Total suspended solids (TSS) are a major pollutant that affects waterways all over the world. Predicting the values of TSS is of interest to quality control of wastewater processing. Due to infrequent measurements, time series data for TSS are constructed using influent flow rate and influent carbonaceous bio-chemical oxygen demand (CBOD). We investigated different scenarios of daily average influent CBOD and influent flow rate measured at 15 min intervals. Then, we used five data-mining algorithms, i.e., multi-layered perceptron, k-nearest neighbor, multi-variate adaptive regression spline, support vector machine, and random forest, to construct day-ahead, time-series prediction models for TSS. Historical TSS values were used as input parameters to predict current and future values of TSS. A sliding-window approach was used to improve the results of the predictions.

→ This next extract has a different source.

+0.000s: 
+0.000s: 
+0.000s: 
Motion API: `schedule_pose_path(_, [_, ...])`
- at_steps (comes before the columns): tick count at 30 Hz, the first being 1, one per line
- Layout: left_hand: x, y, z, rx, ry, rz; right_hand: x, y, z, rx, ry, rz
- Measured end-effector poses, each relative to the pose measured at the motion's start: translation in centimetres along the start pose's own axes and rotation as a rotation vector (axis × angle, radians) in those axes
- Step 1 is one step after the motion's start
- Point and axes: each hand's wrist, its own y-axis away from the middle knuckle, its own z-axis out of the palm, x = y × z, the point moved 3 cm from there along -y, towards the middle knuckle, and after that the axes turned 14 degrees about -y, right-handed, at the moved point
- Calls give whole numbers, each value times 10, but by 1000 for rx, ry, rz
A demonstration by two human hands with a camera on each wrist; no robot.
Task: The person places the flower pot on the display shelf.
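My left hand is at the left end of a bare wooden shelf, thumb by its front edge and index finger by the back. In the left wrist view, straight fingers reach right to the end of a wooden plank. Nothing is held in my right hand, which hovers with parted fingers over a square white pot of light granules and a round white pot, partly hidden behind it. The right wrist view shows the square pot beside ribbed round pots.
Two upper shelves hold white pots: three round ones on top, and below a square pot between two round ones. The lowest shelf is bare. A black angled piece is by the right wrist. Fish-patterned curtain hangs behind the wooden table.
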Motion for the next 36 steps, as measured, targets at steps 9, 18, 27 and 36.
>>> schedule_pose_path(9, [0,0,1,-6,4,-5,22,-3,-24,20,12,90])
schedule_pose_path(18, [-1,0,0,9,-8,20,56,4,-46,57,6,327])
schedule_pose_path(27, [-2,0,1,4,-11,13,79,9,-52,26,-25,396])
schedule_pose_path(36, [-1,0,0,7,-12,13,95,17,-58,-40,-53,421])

Total suspended solids (TSS) are considered to be one of the major pollutants that contributes to the deterioration of water quality, contributing to higher costs for water treatment, decreases in fish resources, and the general aesthetics of the water (Bilotta and Brazier, 2008). The activities associated with wastewater treatment include control of water quality, protection of the shoreline, and identification of economic life of protective structures (Mamais et al., 1998). Predicting suspended sediments is important in controlling the quality of waste water. TSS is an important parameter, because excess TSS depletes the dissolved oxygen (DO) in the effluent water. Thus, it is imperative to know the values of influent TSS at future time horizons in order to maintain the desired characteristics of the effluent.
Industrial facilities usually measure the water quality parameters of their influents two or three times a week, and the measurements include CBOD, pH, and TSS (Choi and Park, 2002 and Cartensen et al., 1996). Thus, the infrequently recorded data must be modified to make it suitable for time-series analysis. Sufficient associated parameters must be available to develop accurate TSS prediction models. Wastewater treatment involves complex physical, chemical, and biological processes that cannot be accurately represented in paramedic models. Understanding the relationships among the parameters of the wastewater treatment process can be accomplished by mining the historical data. A detailed description of various waste water treatment plant (WWTP) modeling approaches is described in Gernaey et al. (2004). Their review work is mainly focused on application of white-box modeling, and artificial intelligence to capture the behavior of numerous WWTP processes. Poch et al. (2004) developed an environmental decision support system (EDSS) to build real world waste water treatment processes. In another research, Rivas et al. (2008) utilized mathematical programming approach to identify the WWTP design parameters.
Data-mining algorithms are useful in wastewater research. Examples of data-mining applications reported in the literature include the following: (1) prediction of the inlet and outlet biochemical oxygen demand (BOD) using multi-layered perceptrons (MLPs), and function-linked, neural networks (FNNs) (Patricia et al., 2004); (2) modeling the impact of the biological treatment process with time-delay neural networks (TDNN) (Zhu et al., 1998); (3) predicting future values of influent flow rate using a k-step predictor ( Tan et al., 1991); (4) estimation of flow patterns using auto-regressive with exogenous input (ARX) filters ( Lindqvist et al., 2005); (5) clustering based step-wise process estimation ( Gibert et al., 2010); and (5) rapid performance evaluation of WWTP using artificial neural network ( Raudly et al., 2007).
In the research reported in this paper, the influent flow rate and the influent CBOD were used as inputs to estimate TSS. Due to the limitations of the industrial data-acquisition system, the TSS values are recorded only two or three times per week. The data must be consistent in order to develop time-series prediction models. Thus, we established two research goals: (1) to construct TSS time series using influent flow rate and influent CBOD as inputs and (2) to develop models that can predict TSS using the TSS values recorded in the past.
The paper is organized as follows. Section 2 provides details of the dataset used in the research. In Section 3, the TSS time-series models are discussed. In Section 4, data-mining models are constructed for predicting TSS. The computational results are discussed in Section 5. Section 6 concludes the paper with topics suggested as future research.
Data-mining algorithms were applied to predict total suspended solids (TSS). Numerous scenarios involving carbonaceous biochemical oxygen demand (CBOD) and influent flow rate were investigated to construct the TSS time-series. The multi-layered perceptron (MLP) model performed best among the five different data-mining models that were derived for predicting TSS. The accuracy of the predictions was improved further by an iterative construction of MLP algorithm models. The values of TSS were predicted seven days in advance with accuracies that ranged from 73% to 79%.
The research reported in this paper indicated that accurate predictions are feasible if sufficient data are available. The performance of the models constructed in the research will be tested for long term prediction once more data becomes available. Future research will involve application of the proposed models to optimize performance of wastewater treatment plants (WTPs).